Le salon de Genève ouvre ses portes dans deux semaines et s’annonce déjà comme fertile en annonces, nouveautés et autres concept cars. Mais il est parfois bon de prendre du recul, d’arrêter de courir après l’actualité à venir et de voir ce qu’il reste du passé proche. Voici donc un petit best-of du salon de Genève… 1997.

1997 : vingt ans seulement (ou déjà). La cohabitation Chirac/Jospin, la fin du Club Dorothée (si si) ou la mort de Lady Di. Et côté bagnole, il y avait quoi à ce salon de Genève ?

Commençons cette sélection très partiale par les fameux carrossiers italiens, qui commençaient déjà à sentir le vent tourner et la fin de leur âge d’or. Bertone propose ainsi… un SUV Alfa Romeo ! Comme quoi, pas grand chose de neuf sous le soleil ! Le Sportut, puisque tel est son nom, présentait certains traits de style intéressants : les poignées des portes arrières cachées dans les montants, ou les phares cachés dans la calandre. Finalement, le Stelvio est un peu mieux, non ?

Chez Giugiaro/ItalDesign, encore une Alfa Romeo : la Scighera. Ce gros coupé sportif marque le retour de Giugiaro parmi les concept cars, après une absence de vingt ans. Basée sur la berline 164, la Schighera veut repositionner Alfa sur le marché du sport avec un V6 biturbo donné pour 400 ch et une transmission intégrale. L’aérodynamique très travaillée comporte des roues asymétriques à effet turbine et un imposant aileron arrière.

Histoire de pousser le bouchon un peu plus loin, Giugiaro déclina aussi une impressionnante version compétition : la Scighera GT. Ça aurait eu une gueule folle, non ? Mais à part dans le jeu vidéo Need for Speed III, la version « civile » n’a pas vraiment roulé.

Terminons avec Pininfarina et la Peugeot Nautilus Concept. Ce très beau concept était basé sur une Peugeot 605 et n’avait guère d’autre ambition que de montrer le savoir-faire du carrossier. Très éloigné des Peugeot futures (ou actuelles, raaah, voilà le problème des voyages dans le temps et de leurs paradoxes !), on peut quand même trouver une petite inspiration dans le dessin de la calandre à facettes, très « Peugeot 3008 ».

Encore un concept car avec la Renault Pangea. Ça vous dit quelque chose ? C’est normal ! Si il faudra attendre le mois de septembre pour voir apparaître la version de série, ce n’est ni plus ni moins que la première génération de Kangoo que Renault montre à Genève. Dédiée à l’exploration, la Pangea comporte même une bulle panoramique d’observation sur le toit. Et comme quoi rien n’a vraiment changé : motorisation hybride avec une turbine fonctionnant au GPL et des moteurs électriques.

Passons aux véhicules de série qui ont fait leurs premiers tours de roue au salon. Outre la Peugeot 306 Phase 2 ou la Volkswagen Passat break, on peut découvrir en arpentant le salon la petite Ford Puma.

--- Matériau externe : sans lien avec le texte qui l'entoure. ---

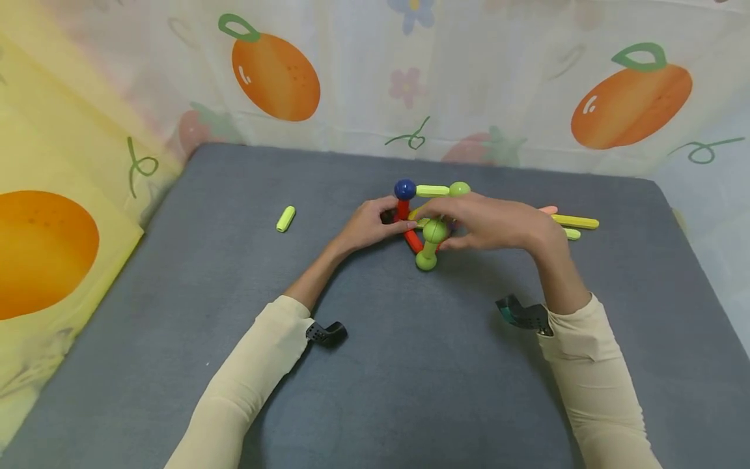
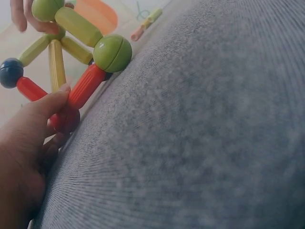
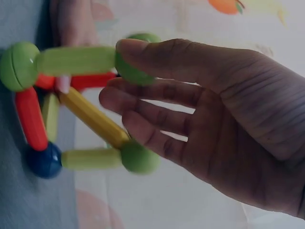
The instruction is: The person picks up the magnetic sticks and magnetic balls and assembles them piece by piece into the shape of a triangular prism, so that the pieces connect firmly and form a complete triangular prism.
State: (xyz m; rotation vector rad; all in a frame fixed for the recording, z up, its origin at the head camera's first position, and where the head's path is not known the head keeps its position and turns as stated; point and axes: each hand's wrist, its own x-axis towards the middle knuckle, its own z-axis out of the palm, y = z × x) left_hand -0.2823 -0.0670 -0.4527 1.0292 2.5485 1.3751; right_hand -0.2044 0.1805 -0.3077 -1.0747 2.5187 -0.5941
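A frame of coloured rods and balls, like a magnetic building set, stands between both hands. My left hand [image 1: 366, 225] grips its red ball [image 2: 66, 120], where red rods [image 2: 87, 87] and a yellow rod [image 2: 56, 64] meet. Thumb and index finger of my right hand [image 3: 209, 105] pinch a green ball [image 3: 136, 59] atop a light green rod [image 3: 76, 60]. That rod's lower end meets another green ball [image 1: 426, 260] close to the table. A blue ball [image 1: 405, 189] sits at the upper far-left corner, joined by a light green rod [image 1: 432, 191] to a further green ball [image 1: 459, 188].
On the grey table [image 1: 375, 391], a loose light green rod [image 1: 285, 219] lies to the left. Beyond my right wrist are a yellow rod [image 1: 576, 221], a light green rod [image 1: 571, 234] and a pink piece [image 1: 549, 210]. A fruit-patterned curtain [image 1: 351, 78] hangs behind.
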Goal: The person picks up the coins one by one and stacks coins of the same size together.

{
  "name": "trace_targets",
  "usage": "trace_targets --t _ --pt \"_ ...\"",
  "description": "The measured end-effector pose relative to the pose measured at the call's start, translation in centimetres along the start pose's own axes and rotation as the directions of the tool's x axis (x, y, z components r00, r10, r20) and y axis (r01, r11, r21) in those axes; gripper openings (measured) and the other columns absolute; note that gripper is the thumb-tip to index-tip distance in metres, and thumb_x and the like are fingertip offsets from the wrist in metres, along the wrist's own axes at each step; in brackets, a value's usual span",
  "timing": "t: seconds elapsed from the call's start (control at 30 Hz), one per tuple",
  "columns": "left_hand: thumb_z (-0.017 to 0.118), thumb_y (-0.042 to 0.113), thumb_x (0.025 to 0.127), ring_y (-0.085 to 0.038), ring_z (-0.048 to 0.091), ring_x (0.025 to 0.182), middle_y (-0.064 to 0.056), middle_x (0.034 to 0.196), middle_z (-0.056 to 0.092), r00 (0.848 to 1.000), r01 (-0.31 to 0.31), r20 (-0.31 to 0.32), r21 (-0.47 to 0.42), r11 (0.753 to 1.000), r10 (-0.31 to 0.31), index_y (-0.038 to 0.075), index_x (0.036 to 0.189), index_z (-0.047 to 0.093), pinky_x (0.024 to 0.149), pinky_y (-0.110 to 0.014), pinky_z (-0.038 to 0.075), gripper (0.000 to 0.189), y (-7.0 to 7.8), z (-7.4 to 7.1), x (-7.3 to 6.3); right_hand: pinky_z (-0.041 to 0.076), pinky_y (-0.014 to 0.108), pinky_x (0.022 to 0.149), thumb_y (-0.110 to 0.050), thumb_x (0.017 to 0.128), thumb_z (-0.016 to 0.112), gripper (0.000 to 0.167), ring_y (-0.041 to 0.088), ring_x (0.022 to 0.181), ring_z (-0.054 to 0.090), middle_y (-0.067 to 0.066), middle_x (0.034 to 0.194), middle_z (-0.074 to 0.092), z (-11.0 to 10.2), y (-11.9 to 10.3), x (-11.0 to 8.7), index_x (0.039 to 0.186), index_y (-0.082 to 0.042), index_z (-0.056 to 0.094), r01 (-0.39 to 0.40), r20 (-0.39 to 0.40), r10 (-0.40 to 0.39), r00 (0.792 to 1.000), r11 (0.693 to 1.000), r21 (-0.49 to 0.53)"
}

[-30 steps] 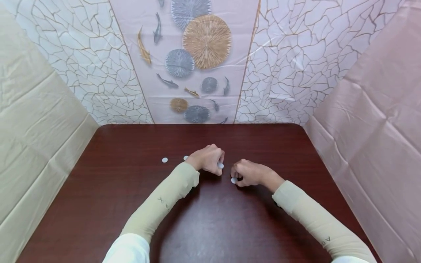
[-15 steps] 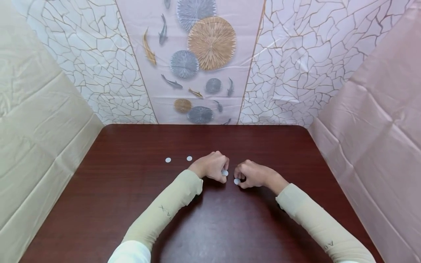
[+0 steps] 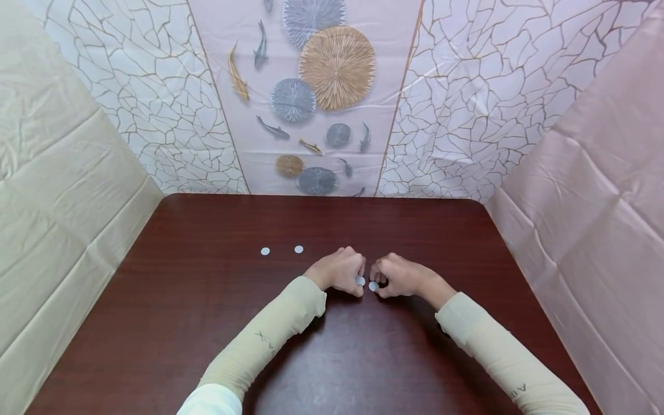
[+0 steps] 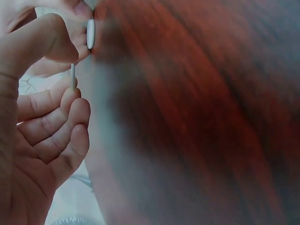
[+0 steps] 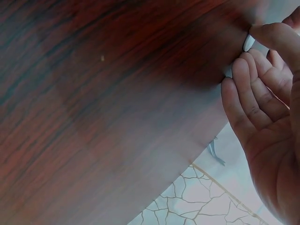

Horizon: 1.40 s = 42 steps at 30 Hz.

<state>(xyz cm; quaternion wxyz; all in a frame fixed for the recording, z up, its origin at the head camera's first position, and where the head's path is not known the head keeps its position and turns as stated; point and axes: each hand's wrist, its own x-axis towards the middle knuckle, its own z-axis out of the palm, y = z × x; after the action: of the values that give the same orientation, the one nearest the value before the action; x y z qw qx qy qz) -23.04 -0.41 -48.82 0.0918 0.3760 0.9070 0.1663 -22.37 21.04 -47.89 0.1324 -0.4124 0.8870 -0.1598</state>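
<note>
Thumb and forefinger of my left hand pinch a small white disc. The left wrist view shows this disc edge-on as a thin line, with the other fingers curled below. My right hand is just to the right and holds a second white disc between thumb and fingertips. In the right wrist view that disc shows close by the table surface. A narrow gap separates the two discs in the head view. Part of each disc is hidden by fingers.
Two more white discs, one farther left and one nearer the hands, lie on the dark red-brown table. A patterned curtain hangs behind the table's back edge, and plain cloth walls flank both sides.
My left hand has moved right and toward me with its disc, closing the gap to the right hand. The right hand stays nearly in place. The second loose disc has come fully into view.
</note>
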Motion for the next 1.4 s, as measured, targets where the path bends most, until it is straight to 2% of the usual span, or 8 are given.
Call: trace_targets --t 0.27,0.5,0.63,1.0,1.4 --pt "0.084 0.026 0.072 -0.008 0.059 0.061 0.010 0.070 0.064 1.000 0.030 -0.002 0.014 0.999 -0.030 0.020 0.077 0.065 0.055 -0.018 0.046 0.020 0.6 0.7 0.2 0.055 0.019 0.068 -0.005 0.080 0.082 0.016 0.006 0.076 0.067 -0.002 0.085 0.073 0.0 -0.2 -0.2 0.093 -0.007 0.074 0.017 -0.025 -0.017 1.000 1.000 0.024" --pt "0.086 0.028 0.073 -0.007 0.054 0.054 0.008 0.063 0.061 0.999 0.044 -0.002 0.007 0.999 -0.044 0.019 0.070 0.064 0.050 -0.020 0.042 0.024 1.2 1.1 0.6 0.055 0.019 0.068 -0.005 0.079 0.083 0.016 0.007 0.076 0.068 -0.002 0.084 0.073 0.1 0.0 -0.3 0.092 -0.008 0.074 0.034 -0.042 -0.033 0.999 0.999 0.023" --pt "0.086 0.028 0.074 -0.006 0.054 0.054 0.008 0.063 0.061 0.999 0.050 -0.006 0.012 0.999 -0.050 0.018 0.072 0.064 0.049 -0.020 0.042 0.024 1.4 1.3 0.8 0.056 0.019 0.069 -0.006 0.079 0.084 0.017 0.008 0.077 0.068 0.000 0.086 0.073 0.1 0.0 -0.4 0.093 -0.007 0.075 0.038 -0.052 -0.036 0.998 0.999 0.022" --pt "0.088 0.031 0.075 -0.006 0.056 0.058 0.008 0.069 0.063 0.997 0.073 -0.005 0.015 0.997 -0.073 0.019 0.077 0.064 0.052 -0.019 0.043 0.027 1.7 1.7 1.1 0.056 0.019 0.068 -0.006 0.081 0.085 0.015 0.005 0.075 0.068 -0.003 0.084 0.074 0.4 0.5 -0.6 0.092 -0.009 0.075 -0.004 -0.046 0.008 0.999 0.996 0.087" --pt "0.090 0.034 0.074 -0.006 0.052 0.057 0.008 0.066 0.058 0.996 0.074 -0.042 0.032 0.997 -0.072 0.020 0.073 0.060 0.051 -0.019 0.040 0.033 1.9 2.1 1.3 0.057 0.018 0.069 -0.006 0.082 0.084 0.015 0.004 0.076 0.070 -0.003 0.087 0.075 0.6 0.7 -0.7 0.094 -0.009 0.076 -0.029 -0.046 0.034 0.998 0.993 0.117"
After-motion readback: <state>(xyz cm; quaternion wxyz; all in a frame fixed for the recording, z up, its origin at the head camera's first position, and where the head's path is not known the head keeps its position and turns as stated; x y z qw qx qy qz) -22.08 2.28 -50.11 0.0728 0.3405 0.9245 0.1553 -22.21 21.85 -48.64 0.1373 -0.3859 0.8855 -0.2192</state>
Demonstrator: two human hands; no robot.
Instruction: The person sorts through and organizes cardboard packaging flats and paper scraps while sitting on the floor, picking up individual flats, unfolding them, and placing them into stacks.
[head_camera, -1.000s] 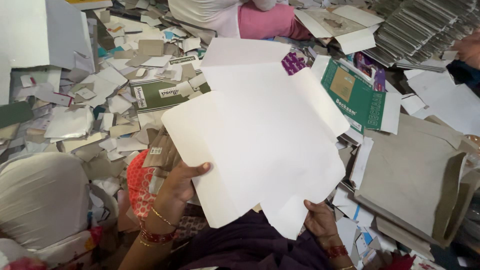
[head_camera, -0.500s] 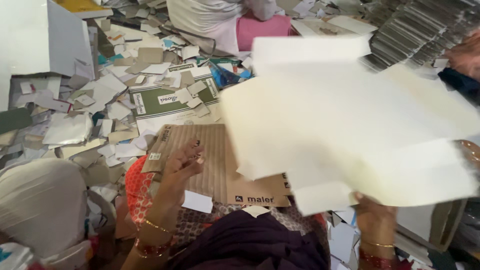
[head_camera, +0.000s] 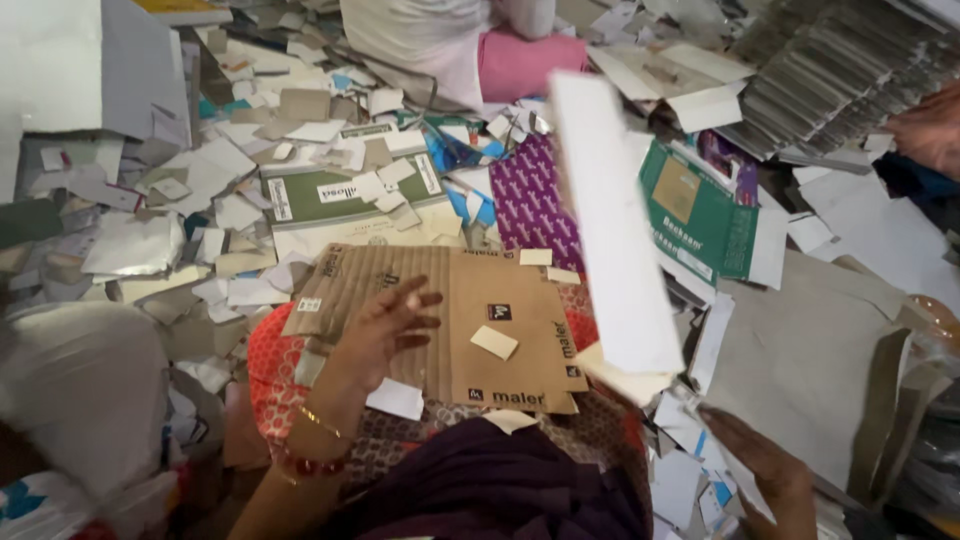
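Note:
My left hand (head_camera: 385, 325) hovers with fingers spread just over a brown corrugated cardboard sheet (head_camera: 500, 300) that lies flat across my lap. It holds nothing. A large white card sheet (head_camera: 612, 230) stands almost edge-on in the air to the right of the cardboard, its lower corner near the cardboard's right edge. My right hand (head_camera: 760, 470) is low at the bottom right, fingers stretched out, a little apart from that sheet's lower corner. A small white paper scrap (head_camera: 495, 342) rests on the cardboard.
Paper and card offcuts (head_camera: 230, 190) litter the floor all around. A green printed carton (head_camera: 700, 215) and a purple patterned sheet (head_camera: 535, 195) lie beyond the cardboard. Grey boards (head_camera: 820, 350) sit right, stacked corrugated sheets (head_camera: 840, 70) far right. Another person in white and pink (head_camera: 470, 50) sits opposite.
The white sheet swung from my left to my right and turned edge-on. My left hand let go of it and now hovers over the uncovered brown cardboard. My right hand dropped lower.

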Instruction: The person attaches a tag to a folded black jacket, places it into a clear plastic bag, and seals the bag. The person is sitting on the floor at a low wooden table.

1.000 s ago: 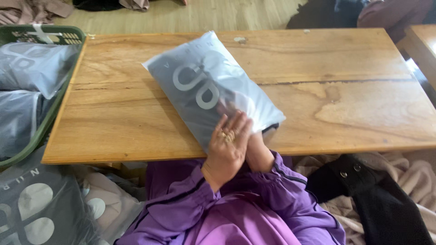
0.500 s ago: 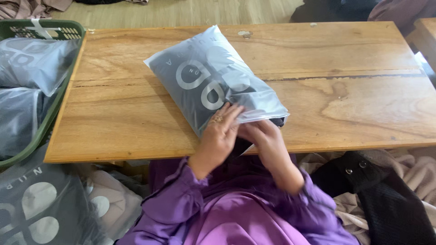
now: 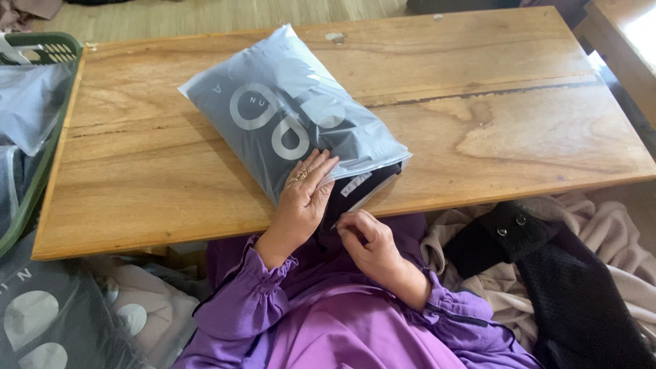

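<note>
A grey plastic mailer bag (image 3: 287, 116) with pale ring shapes printed on it lies slantwise on the wooden table (image 3: 478, 116). Its open end faces me at the table's near edge, and a dark folded garment (image 3: 362, 183) shows inside. My left hand (image 3: 305, 198), with rings on it, lies flat on the bag's near end, fingers spread. My right hand (image 3: 365, 239) is just below the table edge, its fingertips pinching the edge of the bag's open flap. Purple sleeves cover both arms.
A green plastic basket (image 3: 41, 137) with more grey bags stands at the table's left end. Further grey bags (image 3: 55, 321) lie on the floor at lower left. Black and beige clothes (image 3: 547, 260) are heaped at my right. Another wooden piece (image 3: 629, 34) stands at far right.
The bag's open end has turned toward me and the dark garment now shows. My left hand has flattened on the bag. My right hand has dropped to the flap at the table edge.
</note>
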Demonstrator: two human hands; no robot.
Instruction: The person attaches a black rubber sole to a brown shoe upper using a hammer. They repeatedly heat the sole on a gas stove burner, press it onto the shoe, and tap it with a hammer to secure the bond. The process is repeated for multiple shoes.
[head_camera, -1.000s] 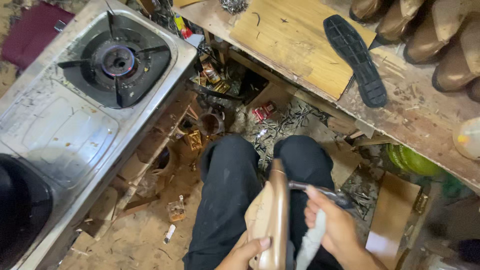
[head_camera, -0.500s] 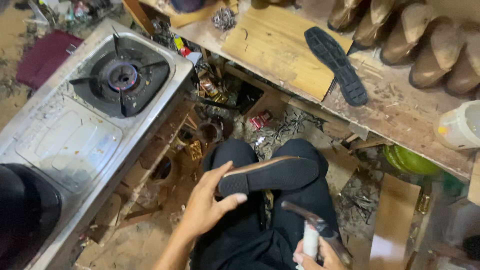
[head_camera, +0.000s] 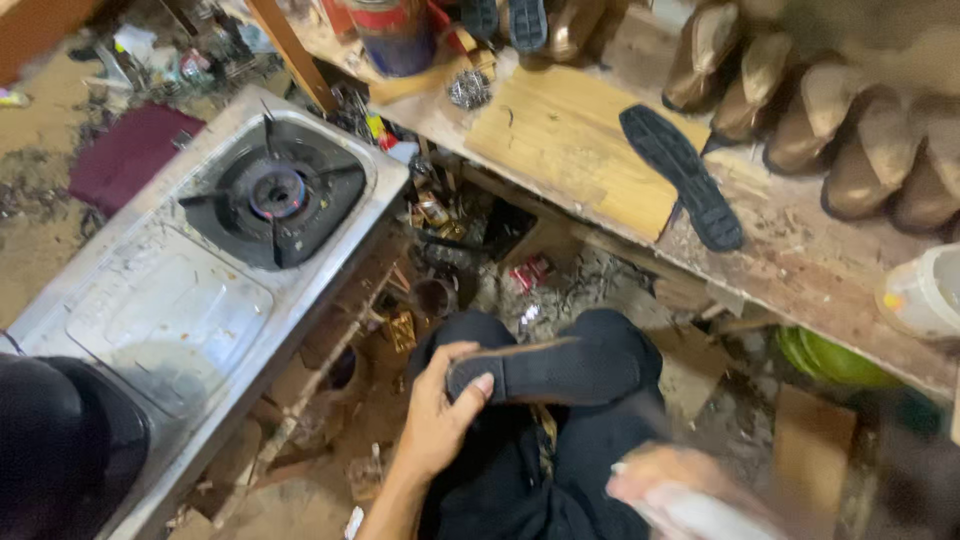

C’est la mode des coupés, petits ou grands (Calibra, Tigra, 406, Probe,…) et tous les constructeurs s’y mettent. Vingt ans après, et à part chez les constructeurs premium, le créneau est totalement déserté. Même les versions 3 portes populaires disparaissent des catalogues. La Clio ? 4 portes seulement. La Peugeot 308, Ford Focus, etc… C’est la même chose partout. Pour revenir à la Puma, elle a surtout souffert d’une motorisation un peu « light ». 125 ch pour le 1,7 l, même avec un poids d’à peine une tonne, ça fait léger pour une sportive.

Mais une des vedettes du salon fut la nouvelle Audi A6, la deuxième génération portant le nom de code C5. Elle a marqué une très importante montée en gamme de la marque et arborait une esthétique des plus réussies, surtout en berline, le break étant plus conventionnel. Important succès auprès des gros rouleurs, l’A6 a sans aucun doute aidé à forger la réputation actuelle de la marque et à l’élever au niveau de Mercedes et BMW.